Find and copy each line of the listing below that has the word "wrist" in it.

-- Opening Marker --

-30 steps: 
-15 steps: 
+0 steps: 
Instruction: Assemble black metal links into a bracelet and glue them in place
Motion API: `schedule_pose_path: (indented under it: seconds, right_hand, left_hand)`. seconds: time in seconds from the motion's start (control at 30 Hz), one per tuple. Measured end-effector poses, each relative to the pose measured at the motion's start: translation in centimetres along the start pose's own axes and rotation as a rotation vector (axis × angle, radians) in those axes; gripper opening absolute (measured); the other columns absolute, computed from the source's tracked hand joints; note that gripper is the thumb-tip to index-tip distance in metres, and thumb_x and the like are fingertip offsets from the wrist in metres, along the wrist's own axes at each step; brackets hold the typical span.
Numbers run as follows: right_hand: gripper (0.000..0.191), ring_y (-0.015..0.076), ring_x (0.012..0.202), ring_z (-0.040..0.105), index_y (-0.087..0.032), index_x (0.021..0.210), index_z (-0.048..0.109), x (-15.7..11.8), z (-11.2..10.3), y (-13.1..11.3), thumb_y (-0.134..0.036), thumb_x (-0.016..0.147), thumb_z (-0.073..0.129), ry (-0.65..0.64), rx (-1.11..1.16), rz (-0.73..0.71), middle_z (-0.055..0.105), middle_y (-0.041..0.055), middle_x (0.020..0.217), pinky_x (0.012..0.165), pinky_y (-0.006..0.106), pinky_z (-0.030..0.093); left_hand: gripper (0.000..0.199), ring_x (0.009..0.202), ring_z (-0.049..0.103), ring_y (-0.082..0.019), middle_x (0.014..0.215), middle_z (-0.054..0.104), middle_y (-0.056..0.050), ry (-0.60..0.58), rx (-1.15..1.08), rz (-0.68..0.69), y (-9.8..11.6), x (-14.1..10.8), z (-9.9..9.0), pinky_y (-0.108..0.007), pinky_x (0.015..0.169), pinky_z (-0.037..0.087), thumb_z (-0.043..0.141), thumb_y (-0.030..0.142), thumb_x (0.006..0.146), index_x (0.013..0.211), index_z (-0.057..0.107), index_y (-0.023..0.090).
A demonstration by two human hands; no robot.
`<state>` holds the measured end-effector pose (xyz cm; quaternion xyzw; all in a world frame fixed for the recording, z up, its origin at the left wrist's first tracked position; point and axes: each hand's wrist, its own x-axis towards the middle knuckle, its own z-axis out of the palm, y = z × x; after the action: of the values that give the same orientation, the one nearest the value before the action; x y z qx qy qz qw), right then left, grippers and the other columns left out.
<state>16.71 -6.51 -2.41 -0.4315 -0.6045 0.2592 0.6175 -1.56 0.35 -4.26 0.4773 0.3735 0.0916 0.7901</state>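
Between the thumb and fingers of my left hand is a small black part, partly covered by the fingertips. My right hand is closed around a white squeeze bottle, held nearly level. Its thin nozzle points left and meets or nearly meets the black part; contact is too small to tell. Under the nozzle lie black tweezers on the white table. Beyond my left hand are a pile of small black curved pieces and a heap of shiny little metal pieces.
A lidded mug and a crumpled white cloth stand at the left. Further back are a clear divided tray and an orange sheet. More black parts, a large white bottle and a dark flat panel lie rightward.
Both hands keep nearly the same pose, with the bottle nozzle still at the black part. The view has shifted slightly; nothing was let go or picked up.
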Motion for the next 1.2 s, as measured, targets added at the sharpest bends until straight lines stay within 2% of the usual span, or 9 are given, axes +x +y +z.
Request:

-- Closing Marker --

**Response for this exercise**
Motion API: `schedule_pose_path: (indented under it: seconds, right_hand, left_hand)`. seconds: time in seconds from the motion's start (control at 30 Hz), one per tuple. Measured end-effector poses, each relative to the pose measured at the motion's start: translation in centimetres along the start pose's own axes and rotation as a rotation vector (axis × angle, radians) in those axes; gripper opening absolute (measured); the other columns absolute, computed from the source's tracked hand joints; note that gripper is the thumb-tip to index-tip distance in metres, and thumb_x and the like are fingertip offsets from the wrist in metres, along the wrist's own axes at each step; brackets hold the typical span.
`<state>` holds the measured end-effector pose (xyz cm; quaternion xyzw; all in a world frame fixed for the recording, z up, its origin at the left wrist's first tracked position; point and axes: each hand's wrist, its own x-axis towards the middle knuckle, its own z-axis out of the palm, y = z × x; after the action: of the values that give the same orientation, the one nearest the value before the action; x y z qx qy qz qw), right then left, grippers and the other columns left out.

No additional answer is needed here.